### EXERCISE REQUIREMENTS
For the data that follows, state how many lines hold the string "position", giving the number by itself.

━━━

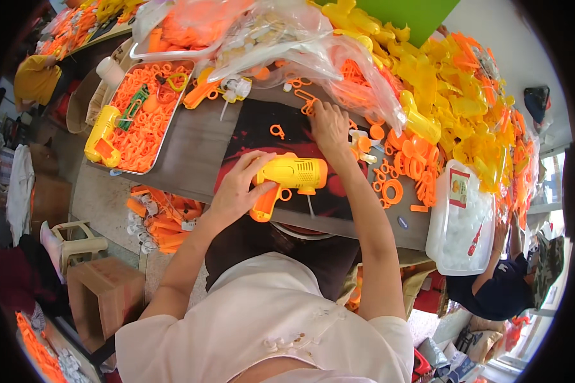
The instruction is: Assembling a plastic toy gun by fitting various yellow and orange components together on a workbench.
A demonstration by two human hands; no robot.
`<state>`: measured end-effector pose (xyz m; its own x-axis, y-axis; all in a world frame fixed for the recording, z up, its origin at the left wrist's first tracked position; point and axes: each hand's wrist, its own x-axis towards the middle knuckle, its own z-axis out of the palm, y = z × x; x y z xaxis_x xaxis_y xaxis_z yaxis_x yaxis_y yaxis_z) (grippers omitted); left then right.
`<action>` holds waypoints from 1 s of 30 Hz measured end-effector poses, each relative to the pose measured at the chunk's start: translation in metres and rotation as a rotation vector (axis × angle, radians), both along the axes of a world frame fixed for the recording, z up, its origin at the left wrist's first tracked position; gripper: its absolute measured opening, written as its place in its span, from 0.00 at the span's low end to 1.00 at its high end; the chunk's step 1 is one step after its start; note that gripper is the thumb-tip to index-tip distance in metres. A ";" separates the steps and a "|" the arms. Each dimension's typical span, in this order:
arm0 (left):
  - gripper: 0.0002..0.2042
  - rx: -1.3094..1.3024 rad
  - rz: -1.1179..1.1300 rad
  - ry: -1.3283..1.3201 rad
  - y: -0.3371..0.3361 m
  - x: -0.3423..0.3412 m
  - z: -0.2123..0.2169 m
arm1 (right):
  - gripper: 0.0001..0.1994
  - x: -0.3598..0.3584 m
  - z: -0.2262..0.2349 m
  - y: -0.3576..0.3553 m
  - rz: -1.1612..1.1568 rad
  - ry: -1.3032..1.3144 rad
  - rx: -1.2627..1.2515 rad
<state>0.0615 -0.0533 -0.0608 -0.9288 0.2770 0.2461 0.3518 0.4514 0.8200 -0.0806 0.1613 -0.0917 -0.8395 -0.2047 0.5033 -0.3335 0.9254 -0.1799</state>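
Left hand: closed on the rear of a yellow-and-orange plastic toy gun.
Toy gun: over the near part of a flat black-and-red mat, pointing right.
Right hand: stretched farther out, bent at the fingers beside small orange plastic loops; cannot tell whether pinching any.
Far right: heaped yellow plastic shells.

shows bright yellow with orange trim on the toy gun. runs vivid orange through the small plastic parts and loose pieces. turns black, blotched with red, on the work mat; dull grey on the tabletop. gleams yellow in the heaped shells, lime green on the flat panel. includes plain white on the wearer's shirt, navy on a co-worker's top.
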 end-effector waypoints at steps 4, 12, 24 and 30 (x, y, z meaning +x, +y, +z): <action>0.24 0.063 -0.002 -0.004 -0.009 0.004 -0.003 | 0.06 -0.004 0.003 0.023 0.082 0.055 -0.099; 0.24 0.100 -0.101 0.046 0.027 -0.010 -0.008 | 0.04 0.118 0.064 0.013 0.247 -0.511 -0.590; 0.19 0.233 -0.090 -0.142 0.035 -0.010 -0.013 | 0.04 0.139 0.040 -0.008 0.097 -0.234 -0.476; 0.16 0.276 -0.070 -0.204 0.033 -0.014 -0.020 | 0.05 0.133 0.037 -0.002 0.114 -0.066 -0.489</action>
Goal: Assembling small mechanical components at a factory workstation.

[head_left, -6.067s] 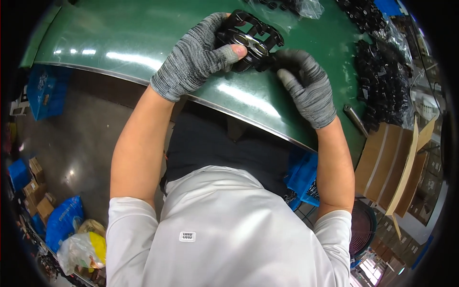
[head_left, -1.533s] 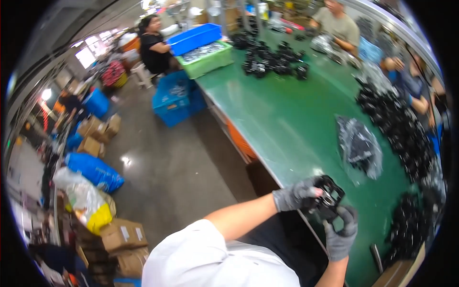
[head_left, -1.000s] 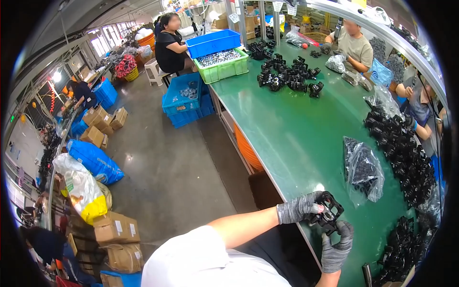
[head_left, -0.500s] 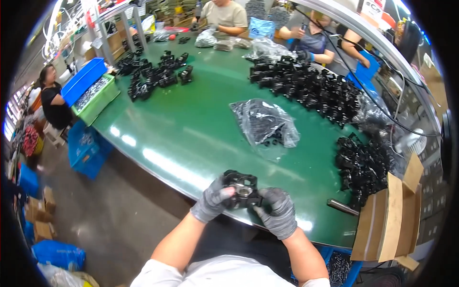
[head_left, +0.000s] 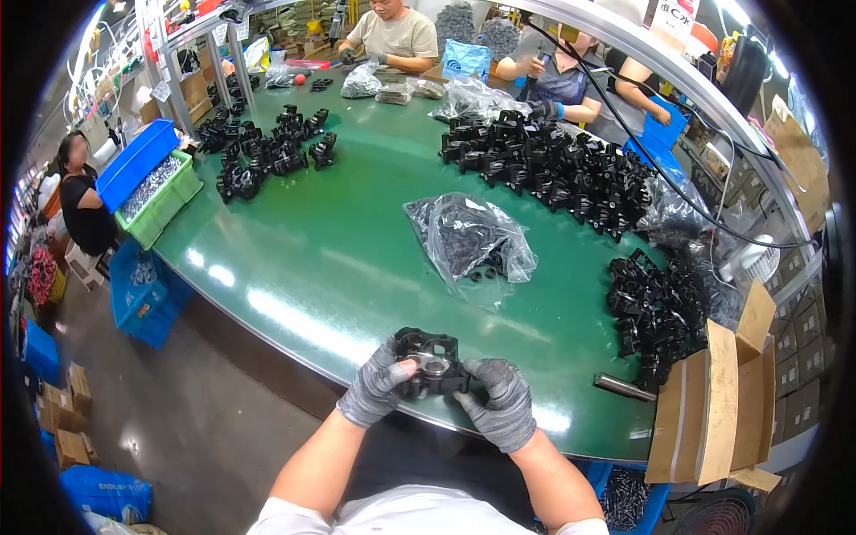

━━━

### ANSWER FOR THIS EXERCISE
2